Tuesday, March 15, 2016

Day 1 of 90 Day Cut/Progression Check| Actions over EVERYTHING

Hello fellow readers and bloggers,

Today was my first day on a 90 day challenge that I have committed to myself. Last year, I was very much on track with my progressions, going from a 200lb winter bulk to a 185lb cut. However, it was not the results I wanted. I fell off of a consistent 4-5 day per week sessions to just 3 days a week post-seizure due to not wanting to exert mental and physical stresses. I have been doing push/pull days along with leg day, a mere 3 day split. I will be doing just a 4 day split now, emphasizing on a Chest/Tri day, Back/Bi Day, Shoulder/Upper Mobility day (throw arms into it once in a while for those pumps), and a Leg/Mobility day. I will incorporate abs into every other workout, continuing to make profession in the mid-section. I am currently sitting anywhere from 184-187lb, going to slowly cut down to ideally 175lbs. When it comes to shredding, it is all an illusion guys.

Day 0 Ab Check

5 x 8-12 Barbell Bench Press (Including 2 Warm-up sets)

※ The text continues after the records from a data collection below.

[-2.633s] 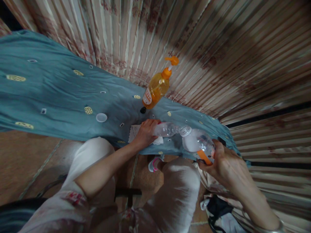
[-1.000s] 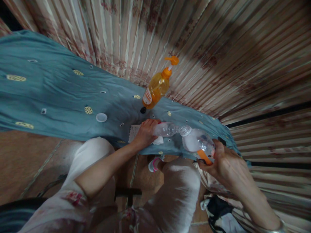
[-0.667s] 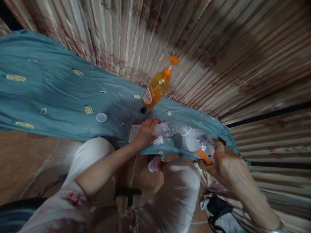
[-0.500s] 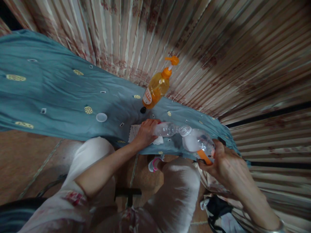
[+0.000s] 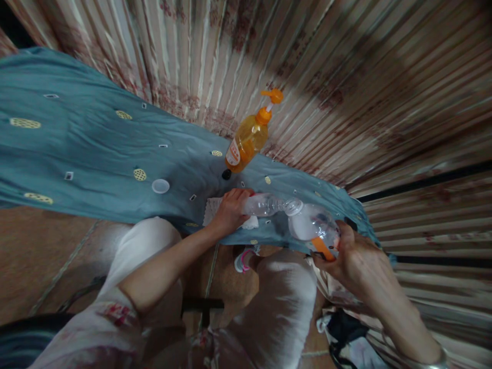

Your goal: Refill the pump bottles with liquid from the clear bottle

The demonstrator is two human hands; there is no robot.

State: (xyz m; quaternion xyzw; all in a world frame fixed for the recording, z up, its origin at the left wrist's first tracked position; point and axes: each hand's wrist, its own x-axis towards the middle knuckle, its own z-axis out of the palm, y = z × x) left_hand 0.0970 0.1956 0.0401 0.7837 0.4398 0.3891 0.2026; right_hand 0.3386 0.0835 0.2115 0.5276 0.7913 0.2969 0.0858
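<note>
The tabletop (image 5: 92,148) was a long, narrow thing draped in a wrinkly teal cloth (image 5: 180,166) with yellow pineapples and little rectangles printed on it. Right along its far edge hung a pleated curtain (image 5: 207,61), pinkish-beige with reddish flowers, with dark bars (image 5: 426,182) crossing it over on the right. Brown floor (image 5: 54,256) below, pale seams running through it.

As for the clutter: an orange-topped pump bottle (image 5: 249,138) with yellow-orange stuff in it stood on the curtain side, a small black object (image 5: 226,175) right at its foot. Off to the left sat a round whitish disc (image 5: 160,186), lid or shallow dish, couldn't tell.

The left hand (image 5: 230,210) was wrapped around a small clear bottle (image 5: 261,205), lying sideways above a white scalloped-edge cloth (image 5: 210,209) that the hand partly covered. The right hand (image 5: 351,251) gripped a bigger clear bottle (image 5: 313,225) with an orange band, tipped so its neck met the small one's, seemingly mouth to mouth. That hand hid the big bottle's base. Pale-trousered knees (image 5: 286,292) blocked some floor, and a black-and-white bundle (image 5: 348,330) lay down by the curtain.
</note>
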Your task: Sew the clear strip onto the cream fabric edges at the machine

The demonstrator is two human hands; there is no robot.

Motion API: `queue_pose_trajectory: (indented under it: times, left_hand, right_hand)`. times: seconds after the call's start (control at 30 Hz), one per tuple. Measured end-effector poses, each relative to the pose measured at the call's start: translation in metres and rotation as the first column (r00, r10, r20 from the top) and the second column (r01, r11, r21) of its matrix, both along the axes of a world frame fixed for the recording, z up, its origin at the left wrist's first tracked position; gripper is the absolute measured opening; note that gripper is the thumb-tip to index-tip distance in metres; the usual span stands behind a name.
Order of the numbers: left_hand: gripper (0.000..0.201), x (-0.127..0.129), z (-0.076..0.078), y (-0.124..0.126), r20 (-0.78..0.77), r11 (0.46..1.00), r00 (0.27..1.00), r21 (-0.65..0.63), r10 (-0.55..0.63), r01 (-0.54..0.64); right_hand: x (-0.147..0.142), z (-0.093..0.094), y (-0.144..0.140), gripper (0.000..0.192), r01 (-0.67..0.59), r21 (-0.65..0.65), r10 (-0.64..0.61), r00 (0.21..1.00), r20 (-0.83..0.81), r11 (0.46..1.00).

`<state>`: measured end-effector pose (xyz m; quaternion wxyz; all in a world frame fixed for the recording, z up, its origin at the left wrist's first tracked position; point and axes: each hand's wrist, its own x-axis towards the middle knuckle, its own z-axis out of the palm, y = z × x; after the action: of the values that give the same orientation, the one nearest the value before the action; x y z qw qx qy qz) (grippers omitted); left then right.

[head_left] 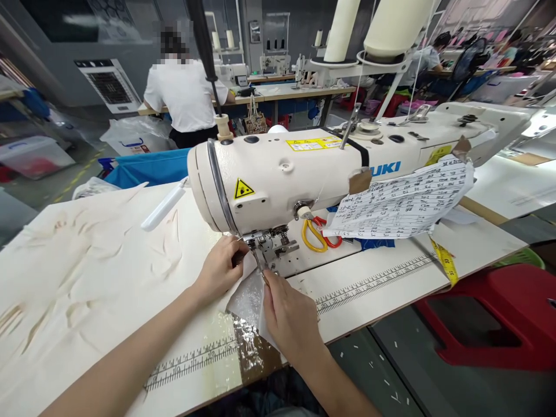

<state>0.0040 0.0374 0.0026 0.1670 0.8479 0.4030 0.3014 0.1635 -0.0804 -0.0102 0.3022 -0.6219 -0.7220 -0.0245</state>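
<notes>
A white sewing machine [269,174] stands across the table, its needle area low at its left end. My left hand [220,267] is closed at the left of the presser foot, fingertips pinched together; what they hold is hidden. In front of the needle, my right hand [292,310] grips a slim metal tool [259,259], perhaps tweezers, whose tip points up to the presser foot. A piece of thin white cloth [247,298] lies beneath and between both hands, in part over the table's front edge.
Yellow-handled scissors [313,236] and red-handled scissors [333,238] lie behind the needle area. A handwritten sheet [399,200] hangs on the machine. Pale cloth pieces [87,255] spread at left. A tape measure [445,262] hangs over the edge near a red stool [499,313]. A person [185,95] sits ahead.
</notes>
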Motion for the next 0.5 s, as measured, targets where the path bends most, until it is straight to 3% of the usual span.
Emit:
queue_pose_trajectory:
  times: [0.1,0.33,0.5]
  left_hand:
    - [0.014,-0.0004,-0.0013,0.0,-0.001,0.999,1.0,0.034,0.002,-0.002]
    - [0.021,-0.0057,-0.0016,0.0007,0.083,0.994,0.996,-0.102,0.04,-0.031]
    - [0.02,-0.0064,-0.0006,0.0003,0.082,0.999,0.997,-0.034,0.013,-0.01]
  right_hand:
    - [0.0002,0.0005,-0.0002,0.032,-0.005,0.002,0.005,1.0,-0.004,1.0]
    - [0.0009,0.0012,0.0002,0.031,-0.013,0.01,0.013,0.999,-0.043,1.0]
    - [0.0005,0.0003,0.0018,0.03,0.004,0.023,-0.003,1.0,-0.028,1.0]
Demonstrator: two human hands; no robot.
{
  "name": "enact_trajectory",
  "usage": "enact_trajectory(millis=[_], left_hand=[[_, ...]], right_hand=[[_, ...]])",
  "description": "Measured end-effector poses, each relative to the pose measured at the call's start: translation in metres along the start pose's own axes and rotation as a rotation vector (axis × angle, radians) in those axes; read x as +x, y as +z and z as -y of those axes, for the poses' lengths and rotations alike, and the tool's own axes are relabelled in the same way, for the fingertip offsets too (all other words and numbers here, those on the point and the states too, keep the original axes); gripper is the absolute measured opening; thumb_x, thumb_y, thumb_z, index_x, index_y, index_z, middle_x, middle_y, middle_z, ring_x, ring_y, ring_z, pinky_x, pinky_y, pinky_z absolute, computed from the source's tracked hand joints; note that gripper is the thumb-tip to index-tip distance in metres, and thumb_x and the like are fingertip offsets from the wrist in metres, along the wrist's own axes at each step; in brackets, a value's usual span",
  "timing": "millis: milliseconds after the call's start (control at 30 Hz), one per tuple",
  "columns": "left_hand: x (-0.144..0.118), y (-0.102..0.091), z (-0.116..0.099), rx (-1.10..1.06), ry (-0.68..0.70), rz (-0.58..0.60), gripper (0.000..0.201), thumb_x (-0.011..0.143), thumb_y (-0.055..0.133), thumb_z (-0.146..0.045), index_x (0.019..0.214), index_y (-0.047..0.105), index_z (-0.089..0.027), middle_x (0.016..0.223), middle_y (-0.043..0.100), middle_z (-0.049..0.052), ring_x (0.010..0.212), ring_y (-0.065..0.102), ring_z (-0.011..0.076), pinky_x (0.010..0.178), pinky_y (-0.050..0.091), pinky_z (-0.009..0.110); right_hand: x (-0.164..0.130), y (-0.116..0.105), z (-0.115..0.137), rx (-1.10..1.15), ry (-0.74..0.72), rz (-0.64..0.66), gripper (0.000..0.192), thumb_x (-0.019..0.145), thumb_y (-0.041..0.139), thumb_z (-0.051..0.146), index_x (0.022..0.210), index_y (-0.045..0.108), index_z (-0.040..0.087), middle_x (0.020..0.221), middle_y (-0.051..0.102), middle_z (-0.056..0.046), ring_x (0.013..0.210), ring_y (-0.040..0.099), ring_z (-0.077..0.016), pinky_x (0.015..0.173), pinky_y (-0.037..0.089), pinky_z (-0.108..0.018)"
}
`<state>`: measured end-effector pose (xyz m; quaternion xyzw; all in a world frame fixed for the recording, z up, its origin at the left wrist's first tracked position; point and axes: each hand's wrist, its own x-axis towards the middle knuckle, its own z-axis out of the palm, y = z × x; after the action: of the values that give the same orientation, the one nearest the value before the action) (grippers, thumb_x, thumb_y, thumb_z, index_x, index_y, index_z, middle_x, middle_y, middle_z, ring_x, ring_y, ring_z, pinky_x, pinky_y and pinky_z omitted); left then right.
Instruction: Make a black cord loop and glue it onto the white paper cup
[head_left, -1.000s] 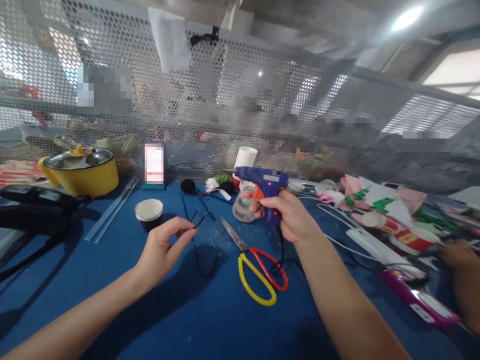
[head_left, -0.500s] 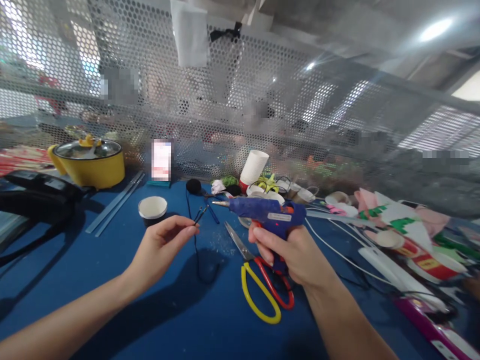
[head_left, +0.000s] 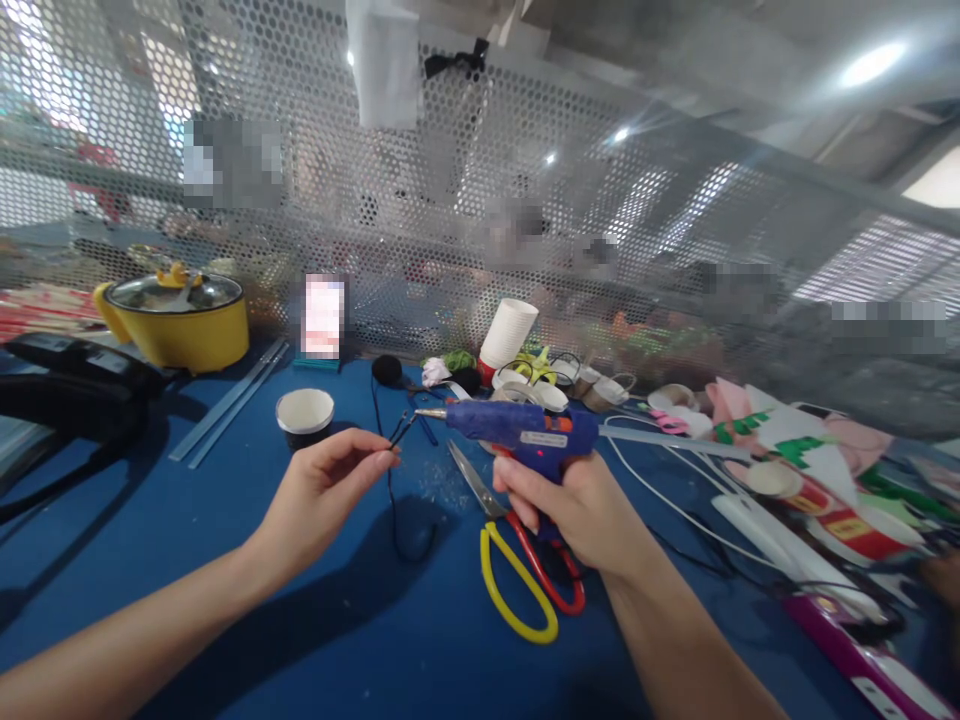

4 x 8 Hammer-Strength Incline Bench Press (Double Drop set on last set)

4 x 12 Seated Cable Chest Flyes

3 x 10 Kneeling Landmine Chest Press

3 x 12-15 Upward Cable Crossovers

4 x 10 Hammer-Strength Decline Chest Press (Double Drop set on last set)

2 x 10-12 Rope Triceps Extensions
supetset w/2 x 10-12 Single arm Triceps Extensions

I started off by doing a quick 5 minute warm-up on the treadmill just to get my heart rate to fall under the training zone, immediately following a 5 minute upper mobility warm-up. I usually do both dumbbell and cable internal and external rotations of the shoulder to help loosen my rotator cuffs along with the muscles around my shoulder girdle, due to my ROM (Range of motion) being rather tight due to many years of heavy pressing. This has helped tremendously due to large emphasize of this weak area for the last 6-9 months.I finished off with a quick cable abduction with some light weight shrugs from the front, side, and back.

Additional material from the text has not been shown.